Observó a la chica tensarse repentinamente, de forma diferente. Ya no sabía qué era lo que le aterrorizaba más, si el hecho de estar atrapada en el infierno o la idea de volver al mundo de los vivos.
-¿Tú quién eres?-preguntó.
El hombre de negro ocultó sus manos temblorosas debajo de su capa. La chica le resultaba divertida y no iba a dejar que el malestar le arruinara el momento, hacía mucho que algo no le causaba tanta curiosidad.
-Déjame ver tu rostro-dijo.
-¡Mocosa insolente!-chilló uno de los sirvientes-¿Cómo te atreves a hablarle así al rey?
Ilta frunció el ceño.
-Si voy a morir-decretó-Al menos quiero ver la cara de mi asesino.

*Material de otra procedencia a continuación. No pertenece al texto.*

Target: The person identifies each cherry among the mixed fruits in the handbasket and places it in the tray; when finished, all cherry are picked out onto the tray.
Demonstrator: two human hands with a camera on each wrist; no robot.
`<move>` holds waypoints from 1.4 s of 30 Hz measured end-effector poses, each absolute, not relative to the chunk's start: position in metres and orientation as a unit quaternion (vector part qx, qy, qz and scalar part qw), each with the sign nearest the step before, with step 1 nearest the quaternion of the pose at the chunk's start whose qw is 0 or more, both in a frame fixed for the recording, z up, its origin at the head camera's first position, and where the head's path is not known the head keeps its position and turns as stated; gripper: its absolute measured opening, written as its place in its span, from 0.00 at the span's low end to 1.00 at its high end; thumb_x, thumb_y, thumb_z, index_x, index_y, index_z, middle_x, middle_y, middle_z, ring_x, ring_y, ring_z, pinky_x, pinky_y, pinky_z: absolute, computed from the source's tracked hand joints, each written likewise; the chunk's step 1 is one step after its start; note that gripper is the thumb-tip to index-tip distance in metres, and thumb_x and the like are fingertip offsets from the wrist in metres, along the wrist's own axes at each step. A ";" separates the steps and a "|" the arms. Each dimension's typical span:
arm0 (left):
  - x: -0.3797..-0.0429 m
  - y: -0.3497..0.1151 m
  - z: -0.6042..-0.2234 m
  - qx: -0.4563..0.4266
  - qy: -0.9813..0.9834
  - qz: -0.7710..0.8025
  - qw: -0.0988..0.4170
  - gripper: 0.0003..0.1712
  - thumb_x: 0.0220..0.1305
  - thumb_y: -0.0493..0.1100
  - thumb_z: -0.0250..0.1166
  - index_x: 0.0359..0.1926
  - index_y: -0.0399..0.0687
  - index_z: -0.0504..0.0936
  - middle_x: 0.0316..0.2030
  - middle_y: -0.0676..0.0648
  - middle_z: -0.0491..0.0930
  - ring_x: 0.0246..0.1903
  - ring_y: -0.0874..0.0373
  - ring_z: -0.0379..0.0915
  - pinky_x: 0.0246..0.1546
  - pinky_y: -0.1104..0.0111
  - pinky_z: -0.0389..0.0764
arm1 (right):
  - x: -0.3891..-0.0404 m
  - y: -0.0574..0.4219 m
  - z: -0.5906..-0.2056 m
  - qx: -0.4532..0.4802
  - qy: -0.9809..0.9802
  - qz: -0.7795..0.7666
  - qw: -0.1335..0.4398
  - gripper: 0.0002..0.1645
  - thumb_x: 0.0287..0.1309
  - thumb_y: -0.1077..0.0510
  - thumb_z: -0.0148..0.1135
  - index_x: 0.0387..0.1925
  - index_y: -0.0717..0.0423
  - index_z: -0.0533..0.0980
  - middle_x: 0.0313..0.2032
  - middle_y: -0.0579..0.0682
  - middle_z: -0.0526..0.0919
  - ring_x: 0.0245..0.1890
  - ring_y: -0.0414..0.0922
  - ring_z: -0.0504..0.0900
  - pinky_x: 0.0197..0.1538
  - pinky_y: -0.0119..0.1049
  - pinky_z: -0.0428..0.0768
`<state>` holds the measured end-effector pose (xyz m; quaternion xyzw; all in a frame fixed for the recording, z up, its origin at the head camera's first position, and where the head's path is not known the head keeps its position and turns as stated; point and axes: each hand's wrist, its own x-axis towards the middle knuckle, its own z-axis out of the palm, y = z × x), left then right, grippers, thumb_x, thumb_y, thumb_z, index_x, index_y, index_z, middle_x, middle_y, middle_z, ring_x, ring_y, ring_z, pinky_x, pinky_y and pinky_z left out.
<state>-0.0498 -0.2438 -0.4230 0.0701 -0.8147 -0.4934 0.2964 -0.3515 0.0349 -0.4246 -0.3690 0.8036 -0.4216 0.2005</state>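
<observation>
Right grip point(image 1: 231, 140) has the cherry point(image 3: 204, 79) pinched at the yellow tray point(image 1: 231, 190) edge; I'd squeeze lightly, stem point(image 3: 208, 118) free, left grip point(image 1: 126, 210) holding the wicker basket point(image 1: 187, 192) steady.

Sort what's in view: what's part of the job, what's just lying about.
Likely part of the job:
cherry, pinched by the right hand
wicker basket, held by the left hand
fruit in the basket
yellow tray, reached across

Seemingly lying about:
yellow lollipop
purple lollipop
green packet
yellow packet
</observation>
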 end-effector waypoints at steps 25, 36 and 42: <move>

Por mucho que esa muchacha le llamara la atención, el hombre de negro no se quitó la capucha. No pensaba arriesgarse a que sus sirvientes tuvieran motivos para sospechar de él. Si no lo veían, estaban mucho mejor.
-¿Tú quién eres?-volvió a preguntar.
Una punzada de dolor lo hizo retroceder. El hombre de negro se cruzó de brazos y se puso de pie de nuevo, le dio la espalda. Tenía que volver a su habitación, recostarse y dormir todo lo que fuera posible.
-Hay que sacarla de aquí de inmediato-anunció-este no es lugar para una muchacha.
-¿Quién eres?¿Qué es este lugar?
Ya había sido suficiente, el hombre de negro tenía que dejar que los sirvientes se encargaran. Era serio, por supuesto, pero él de verdad que no podía solucionarlo. Si no se recostaba, el dolor terminaría haciéndolo enloquecer.
-¡Espera!
Antes de que nadie pudiera hacer nada para evitarlo, Ilta se abalanzó sobre el hombre de negro. Lo sujetaría del brazo para que no se fuera, le obligaría a darle explicaciones. La habían aterrorizado, arrastrado hasta esa sala y amenazado con encerrarla en un calabozo. No pensaba irse sin saber qué estaba pasando. Sin embargo, en su intento por llegar a él, tropezó y se fue de cara al suelo, en su caída, sus manos se enredaron en la capa del hombre de negro, arrastrándolo consigo al suelo.